What you are asked to do: Copy each entry as it stands, leaving nothing out.

##### Data shown #####

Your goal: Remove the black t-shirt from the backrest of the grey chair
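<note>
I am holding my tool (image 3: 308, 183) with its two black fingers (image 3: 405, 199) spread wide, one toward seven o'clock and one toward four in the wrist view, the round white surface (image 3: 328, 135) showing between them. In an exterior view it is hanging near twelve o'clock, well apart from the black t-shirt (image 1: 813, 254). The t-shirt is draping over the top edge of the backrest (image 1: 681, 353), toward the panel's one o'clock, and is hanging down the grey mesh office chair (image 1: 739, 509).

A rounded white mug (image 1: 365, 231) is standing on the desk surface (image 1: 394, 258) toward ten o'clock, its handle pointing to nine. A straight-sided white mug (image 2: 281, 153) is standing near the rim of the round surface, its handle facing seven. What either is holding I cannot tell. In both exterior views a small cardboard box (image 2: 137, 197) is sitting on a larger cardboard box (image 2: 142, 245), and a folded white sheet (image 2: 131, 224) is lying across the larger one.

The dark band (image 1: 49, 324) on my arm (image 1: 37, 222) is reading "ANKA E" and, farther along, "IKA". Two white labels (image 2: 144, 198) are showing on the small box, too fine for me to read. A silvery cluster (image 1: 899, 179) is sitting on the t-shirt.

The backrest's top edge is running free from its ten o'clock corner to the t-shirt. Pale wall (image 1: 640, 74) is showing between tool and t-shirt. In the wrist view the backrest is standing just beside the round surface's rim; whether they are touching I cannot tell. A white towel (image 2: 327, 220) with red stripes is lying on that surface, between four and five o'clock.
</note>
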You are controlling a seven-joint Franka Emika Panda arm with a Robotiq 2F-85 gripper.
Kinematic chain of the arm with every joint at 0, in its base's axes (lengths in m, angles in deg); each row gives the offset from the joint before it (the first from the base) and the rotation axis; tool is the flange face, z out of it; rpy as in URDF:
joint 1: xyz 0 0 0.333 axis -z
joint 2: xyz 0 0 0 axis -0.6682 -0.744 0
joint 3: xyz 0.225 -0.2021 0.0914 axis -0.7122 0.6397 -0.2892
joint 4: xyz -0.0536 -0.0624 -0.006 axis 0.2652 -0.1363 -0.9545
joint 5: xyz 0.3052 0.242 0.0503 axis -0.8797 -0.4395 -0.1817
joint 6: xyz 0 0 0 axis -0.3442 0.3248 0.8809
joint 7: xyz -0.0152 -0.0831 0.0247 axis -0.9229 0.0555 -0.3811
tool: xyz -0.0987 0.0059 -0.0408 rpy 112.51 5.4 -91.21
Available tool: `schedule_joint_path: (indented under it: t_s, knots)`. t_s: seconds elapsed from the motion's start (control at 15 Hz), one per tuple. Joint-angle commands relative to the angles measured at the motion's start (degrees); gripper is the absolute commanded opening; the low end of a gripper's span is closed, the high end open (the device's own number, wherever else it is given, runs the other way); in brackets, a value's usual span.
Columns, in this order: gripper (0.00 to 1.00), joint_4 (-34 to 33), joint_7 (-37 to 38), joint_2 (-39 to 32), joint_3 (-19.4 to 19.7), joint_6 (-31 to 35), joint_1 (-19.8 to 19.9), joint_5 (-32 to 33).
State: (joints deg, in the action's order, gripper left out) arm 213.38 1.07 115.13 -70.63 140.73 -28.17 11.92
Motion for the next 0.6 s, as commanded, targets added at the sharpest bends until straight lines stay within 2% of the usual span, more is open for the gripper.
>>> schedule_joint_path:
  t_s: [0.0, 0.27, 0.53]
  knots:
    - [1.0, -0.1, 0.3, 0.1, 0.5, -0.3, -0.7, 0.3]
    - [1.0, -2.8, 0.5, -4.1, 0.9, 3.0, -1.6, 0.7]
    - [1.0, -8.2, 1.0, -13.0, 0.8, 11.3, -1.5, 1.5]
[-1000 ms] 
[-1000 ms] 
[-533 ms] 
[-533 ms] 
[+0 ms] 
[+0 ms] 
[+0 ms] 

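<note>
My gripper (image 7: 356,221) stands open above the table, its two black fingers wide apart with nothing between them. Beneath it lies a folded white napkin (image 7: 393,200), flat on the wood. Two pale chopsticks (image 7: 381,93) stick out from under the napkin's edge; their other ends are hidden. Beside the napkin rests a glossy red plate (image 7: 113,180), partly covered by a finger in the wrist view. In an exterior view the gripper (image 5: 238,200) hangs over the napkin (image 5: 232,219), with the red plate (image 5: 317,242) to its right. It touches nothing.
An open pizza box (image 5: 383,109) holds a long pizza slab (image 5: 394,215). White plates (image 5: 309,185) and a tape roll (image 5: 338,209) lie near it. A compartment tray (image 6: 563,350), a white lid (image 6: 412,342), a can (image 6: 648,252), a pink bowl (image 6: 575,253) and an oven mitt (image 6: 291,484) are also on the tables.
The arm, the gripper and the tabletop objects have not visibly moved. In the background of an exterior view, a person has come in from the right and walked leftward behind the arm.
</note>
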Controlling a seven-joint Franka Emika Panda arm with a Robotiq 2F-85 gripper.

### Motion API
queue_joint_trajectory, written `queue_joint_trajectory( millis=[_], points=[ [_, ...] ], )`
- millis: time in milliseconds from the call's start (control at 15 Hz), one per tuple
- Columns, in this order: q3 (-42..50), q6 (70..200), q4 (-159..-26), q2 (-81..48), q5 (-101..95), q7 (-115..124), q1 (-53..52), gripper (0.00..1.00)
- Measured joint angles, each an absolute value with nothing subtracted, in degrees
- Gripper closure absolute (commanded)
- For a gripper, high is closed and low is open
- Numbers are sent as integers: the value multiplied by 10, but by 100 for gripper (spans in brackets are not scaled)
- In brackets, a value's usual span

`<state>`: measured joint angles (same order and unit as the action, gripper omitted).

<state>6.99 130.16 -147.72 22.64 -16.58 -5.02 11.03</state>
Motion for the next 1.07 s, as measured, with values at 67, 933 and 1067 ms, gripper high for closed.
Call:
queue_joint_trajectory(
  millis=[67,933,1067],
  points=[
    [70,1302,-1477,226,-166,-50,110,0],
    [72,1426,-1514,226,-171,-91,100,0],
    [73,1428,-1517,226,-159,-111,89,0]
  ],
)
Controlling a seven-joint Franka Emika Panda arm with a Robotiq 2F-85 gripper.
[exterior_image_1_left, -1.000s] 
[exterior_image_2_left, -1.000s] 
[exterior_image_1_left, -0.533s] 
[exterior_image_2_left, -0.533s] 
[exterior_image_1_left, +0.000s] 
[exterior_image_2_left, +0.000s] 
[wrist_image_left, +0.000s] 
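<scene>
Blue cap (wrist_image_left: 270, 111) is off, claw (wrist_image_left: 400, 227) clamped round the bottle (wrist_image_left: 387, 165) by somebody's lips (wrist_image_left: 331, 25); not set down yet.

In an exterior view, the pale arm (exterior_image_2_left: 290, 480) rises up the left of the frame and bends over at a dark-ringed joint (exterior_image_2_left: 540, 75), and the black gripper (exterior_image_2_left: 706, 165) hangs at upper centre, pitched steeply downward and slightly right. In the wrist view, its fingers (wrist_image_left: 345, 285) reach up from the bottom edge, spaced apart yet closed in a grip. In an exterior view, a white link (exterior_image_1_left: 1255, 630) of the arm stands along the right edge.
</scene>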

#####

Exercise answer:
Your goal: Remove the black t-shirt from the backrest of the grey chair
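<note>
I am holding my tool (image 3: 308, 183) with its two black fingers (image 3: 405, 199) spread wide, one toward seven o'clock and one toward four in the wrist view, the round white surface (image 3: 328, 135) showing between them. In an exterior view it is hanging near twelve o'clock, well apart from the black t-shirt (image 1: 813, 254). The t-shirt is draping over the top edge of the backrest (image 1: 681, 353), toward the panel's one o'clock, and is hanging down the grey mesh office chair (image 1: 739, 509).

A rounded white mug (image 1: 365, 231) is standing on the desk surface (image 1: 394, 258) toward ten o'clock, its handle pointing to nine. A straight-sided white mug (image 2: 281, 153) is standing near the rim of the round surface, its handle facing seven. What either is holding I cannot tell. In both exterior views a small cardboard box (image 2: 137, 197) is sitting on a larger cardboard box (image 2: 142, 245), and a folded white sheet (image 2: 131, 224) is lying across the larger one.

The dark band (image 1: 49, 324) on my arm (image 1: 37, 222) is reading "ANKA E" and, farther along, "IKA". Two white labels (image 2: 144, 198) are showing on the small box, too fine for me to read. A silvery cluster (image 1: 899, 179) is sitting on the t-shirt.

The backrest's top edge is running free from its ten o'clock corner to the t-shirt. Pale wall (image 1: 640, 74) is showing between tool and t-shirt. In the wrist view the backrest is standing just beside the round surface's rim; whether they are touching I cannot tell. A white towel (image 2: 327, 220) with red stripes is lying on that surface, between four and five o'clock.
</note>
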You are controlling a seven-joint Franka Emika Panda arm with a Robotiq 2F-85 gripper.
Kinematic chain of the arm with every joint at 0, in its base's axes (lengths in m, angles in deg); each row gives the offset from the joint before it (the first from the base) and the rotation axis; tool is the flange face, z out of it; rpy as in URDF:
joint 1: xyz 0 0 0.333 axis -z
joint 2: xyz 0 0 0 axis -0.6682 -0.744 0
joint 3: xyz 0.225 -0.2021 0.0914 axis -0.7122 0.6397 -0.2892
joint 4: xyz -0.0536 -0.0624 -0.006 axis 0.2652 -0.1363 -0.9545
joint 5: xyz 0.3052 0.242 0.0503 axis -0.8797 -0.4395 -0.1817
joint 6: xyz 0 0 0 axis -0.3442 0.3248 0.8809
joint 7: xyz -0.0152 -0.0831 0.0247 axis -0.9229 0.0555 -0.3811
tool: xyz -0.0987 0.0059 -0.0408 rpy 112.51 5.4 -91.21
Available tool: `schedule_joint_path: (indented under it: t_s, knots)`. t_s: seconds elapsed from the motion's start (control at 15 Hz), one per tuple. Joint-angle commands relative to the angles measured at the motion's start (degrees); gripper is the absolute commanded opening; the low end of a gripper's span is closed, the high end open (the device's own number, wherever else it is given, runs the other way); in brackets, a value's usual span.
Columns, in this order: gripper (0.00 to 1.00), joint_4 (-34 to 33), joint_7 (-37 to 38), joint_2 (-39 to 32), joint_3 (-19.4 to 19.7), joint_6 (-31 to 35), joint_1 (-19.8 to 19.9), joint_5 (-32 to 33).
State: (joints deg, in the action's order, gripper left out) arm 213.38 1.07 115.13 -70.63 140.73 -28.17 11.92
Motion for the next 0.6 s, as commanded, targets added at the sharpest bends until straight lines stay within 2% of the usual span, more is open for the gripper.
>>> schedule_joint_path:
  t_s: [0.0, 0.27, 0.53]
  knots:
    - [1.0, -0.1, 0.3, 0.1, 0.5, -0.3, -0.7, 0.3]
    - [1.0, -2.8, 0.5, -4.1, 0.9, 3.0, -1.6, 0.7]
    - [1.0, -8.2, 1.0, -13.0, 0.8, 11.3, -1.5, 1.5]
[-1000 ms] 
[-1000 ms] 
[-533 ms] 
[-533 ms] 
[+0 ms] 
[+0 ms] 
[+0 ms] 

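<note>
My gripper (image 7: 356,221) stands open above the table, its two black fingers wide apart with nothing between them. Beneath it lies a folded white napkin (image 7: 393,200), flat on the wood. Two pale chopsticks (image 7: 381,93) stick out from under the napkin's edge; their other ends are hidden. Beside the napkin rests a glossy red plate (image 7: 113,180), partly covered by a finger in the wrist view. In an exterior view the gripper (image 5: 238,200) hangs over the napkin (image 5: 232,219), with the red plate (image 5: 317,242) to its right. It touches nothing.
An open pizza box (image 5: 383,109) holds a long pizza slab (image 5: 394,215). White plates (image 5: 309,185) and a tape roll (image 5: 338,209) lie near it. A compartment tray (image 6: 563,350), a white lid (image 6: 412,342), a can (image 6: 648,252), a pink bowl (image 6: 575,253) and an oven mitt (image 6: 291,484) are also on the tables.
The arm, the gripper and the tabletop objects have not visibly moved. In the background of an exterior view, a person has come in from the right and walked leftward behind the arm.
</note>
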Controlling a seven-joint Franka Emika Panda arm with a Robotiq 2F-85 gripper.

### Motion API
queue_joint_trajectory, written `queue_joint_trajectory( millis=[_], points=[ [_, ...] ], )`
- millis: time in milliseconds from the call's start (control at 15 Hz), one per tuple
- Columns, in this order: q3 (-42..50), q6 (70..200), q4 (-159..-26), q2 (-81..48), q5 (-101..95), q7 (-115..124), q1 (-53..52), gripper (0.00..1.00)
- Measured joint angles, each an absolute value with nothing subtracted, in degrees
- Gripper closure absolute (commanded)
- For a gripper, high is closed and low is open
- Numbers are sent as integers: the value multiplied by 10, but by 100 for gripper (spans in brackets are not scaled)
- In brackets, a value's usual span

`<state>`: measured joint angles (same order and unit as the action, gripper omitted).

<state>6.99 130.16 -147.72 22.64 -16.58 -5.02 11.03</state>
Motion for the next 1.07 s, as measured, with values at 67, 933 and 1067 ms, gripper high for closed.
Call:
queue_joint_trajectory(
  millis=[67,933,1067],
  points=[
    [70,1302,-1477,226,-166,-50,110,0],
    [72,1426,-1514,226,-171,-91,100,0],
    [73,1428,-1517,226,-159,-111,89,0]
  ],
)
Controlling a seven-joint Franka Emika Panda arm with a Robotiq 2F-85 gripper.
[exterior_image_1_left, -1.000s] 
[exterior_image_2_left, -1.000s] 
[exterior_image_1_left, -0.533s] 
[exterior_image_2_left, -0.533s] 
[exterior_image_1_left, +0.000s] 
[exterior_image_2_left, +0.000s] 
[wrist_image_left, +0.000s] 
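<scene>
Blue cap (wrist_image_left: 270, 111) is off, claw (wrist_image_left: 400, 227) clamped round the bottle (wrist_image_left: 387, 165) by somebody's lips (wrist_image_left: 331, 25); not set down yet.

In an exterior view, the pale arm (exterior_image_2_left: 290, 480) rises up the left of the frame and bends over at a dark-ringed joint (exterior_image_2_left: 540, 75), and the black gripper (exterior_image_2_left: 706, 165) hangs at upper centre, pitched steeply downward and slightly right. In the wrist view, its fingers (wrist_image_left: 345, 285) reach up from the bottom edge, spaced apart yet closed in a grip. In an exterior view, a white link (exterior_image_1_left: 1255, 630) of the arm stands along the right edge.
</scene>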

The requested output has been produced.